Sofía Estrella estaba ahí, ante mis ojos, envuelta en su vestido blanco de lino, bordado por manos indígenas y estupendamente escotado, al gusto del enano: La reliquia de Dios, como era identificado por sus cercanos, al decirse descendiente del viejo Simeón, uno de los primeros mesoneros y talladores de cantera del pueblo y guardaespalda del aristócrata español, Pedro Romero de Terreros, el Conde de Regla de la Nueva España, como lo conocían en el reino peninsular europeo y sus protectores, los papas Benedicto XIV, Clemente III y Clemente IV.

—Intentaré no ir a las carnicerías—recuerdo que le respondí a Cameron antes de abandonar la penitenciaria de Kingston.

Y algo había fallado.

La esposa de un carnicero diabético y amante agradecida de un mafioso liliputiense me arrastraría a un viaje sin retorno.
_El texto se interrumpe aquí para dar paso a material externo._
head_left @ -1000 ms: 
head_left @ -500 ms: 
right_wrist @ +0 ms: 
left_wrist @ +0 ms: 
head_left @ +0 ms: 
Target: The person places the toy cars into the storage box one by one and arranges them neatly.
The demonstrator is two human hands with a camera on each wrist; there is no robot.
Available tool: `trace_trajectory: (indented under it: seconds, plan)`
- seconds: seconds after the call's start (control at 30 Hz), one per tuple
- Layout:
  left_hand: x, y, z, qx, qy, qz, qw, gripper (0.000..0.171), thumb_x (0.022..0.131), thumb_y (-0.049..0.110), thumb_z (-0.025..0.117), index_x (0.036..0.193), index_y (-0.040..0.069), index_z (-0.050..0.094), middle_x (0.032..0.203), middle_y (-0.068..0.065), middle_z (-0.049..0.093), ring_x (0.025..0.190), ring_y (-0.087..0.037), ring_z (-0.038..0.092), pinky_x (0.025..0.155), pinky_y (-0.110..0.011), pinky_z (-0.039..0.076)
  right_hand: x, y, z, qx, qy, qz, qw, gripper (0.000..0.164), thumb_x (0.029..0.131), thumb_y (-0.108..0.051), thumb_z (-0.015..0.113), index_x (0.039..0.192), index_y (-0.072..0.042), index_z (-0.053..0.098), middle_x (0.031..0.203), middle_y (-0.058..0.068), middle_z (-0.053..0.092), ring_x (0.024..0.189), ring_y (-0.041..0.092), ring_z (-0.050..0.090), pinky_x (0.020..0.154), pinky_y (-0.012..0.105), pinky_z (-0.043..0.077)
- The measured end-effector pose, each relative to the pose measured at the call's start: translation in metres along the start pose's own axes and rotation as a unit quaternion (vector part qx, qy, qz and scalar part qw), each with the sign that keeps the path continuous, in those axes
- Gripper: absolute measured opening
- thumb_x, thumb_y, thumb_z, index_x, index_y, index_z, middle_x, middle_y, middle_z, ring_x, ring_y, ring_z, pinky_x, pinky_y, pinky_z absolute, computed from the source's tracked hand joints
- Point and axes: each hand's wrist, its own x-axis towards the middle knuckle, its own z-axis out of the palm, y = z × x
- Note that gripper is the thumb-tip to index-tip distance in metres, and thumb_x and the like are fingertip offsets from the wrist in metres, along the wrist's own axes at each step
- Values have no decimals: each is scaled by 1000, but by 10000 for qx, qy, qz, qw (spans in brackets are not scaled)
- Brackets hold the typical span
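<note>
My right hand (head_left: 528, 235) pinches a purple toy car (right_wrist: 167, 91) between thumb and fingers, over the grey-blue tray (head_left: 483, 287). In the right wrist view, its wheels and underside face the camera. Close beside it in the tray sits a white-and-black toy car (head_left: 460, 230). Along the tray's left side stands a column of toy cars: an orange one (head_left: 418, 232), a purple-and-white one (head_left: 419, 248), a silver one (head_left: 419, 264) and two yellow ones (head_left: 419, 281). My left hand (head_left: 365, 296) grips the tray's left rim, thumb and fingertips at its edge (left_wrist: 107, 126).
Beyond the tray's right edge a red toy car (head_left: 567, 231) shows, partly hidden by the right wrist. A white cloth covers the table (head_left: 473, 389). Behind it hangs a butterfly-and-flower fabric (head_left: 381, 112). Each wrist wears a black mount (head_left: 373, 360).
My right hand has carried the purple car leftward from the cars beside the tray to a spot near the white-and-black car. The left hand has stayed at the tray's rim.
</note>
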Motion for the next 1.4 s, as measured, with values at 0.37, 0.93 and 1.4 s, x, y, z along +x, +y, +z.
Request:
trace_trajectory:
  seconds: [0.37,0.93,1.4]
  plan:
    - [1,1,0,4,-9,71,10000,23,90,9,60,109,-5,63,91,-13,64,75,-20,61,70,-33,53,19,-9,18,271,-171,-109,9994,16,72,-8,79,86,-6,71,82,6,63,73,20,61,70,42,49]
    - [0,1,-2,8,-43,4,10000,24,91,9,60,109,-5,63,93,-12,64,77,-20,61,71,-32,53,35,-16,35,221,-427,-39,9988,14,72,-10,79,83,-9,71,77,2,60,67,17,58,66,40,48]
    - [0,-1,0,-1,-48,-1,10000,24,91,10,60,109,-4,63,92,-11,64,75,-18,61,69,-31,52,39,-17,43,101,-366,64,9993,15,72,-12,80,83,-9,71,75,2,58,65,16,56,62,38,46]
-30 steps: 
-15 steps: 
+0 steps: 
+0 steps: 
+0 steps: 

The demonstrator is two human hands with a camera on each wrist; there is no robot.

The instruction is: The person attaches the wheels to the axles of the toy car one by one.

La maldición del amaranto, supuse.

De aceptar la oferta del cacique, cavilé, tendría que valerme del instinto, de mi instinto lumpenesco, de bestia urbana, para salir del atolladero. La recompensa era tentadora: la compañía ad infinitum de Sofía Estrella y el millón de dólares

Tareq Bichara, El Libanes, difícilmente toleraría mi presencia en Las Higueras y buscaría destruirme. De eso no tenía duda.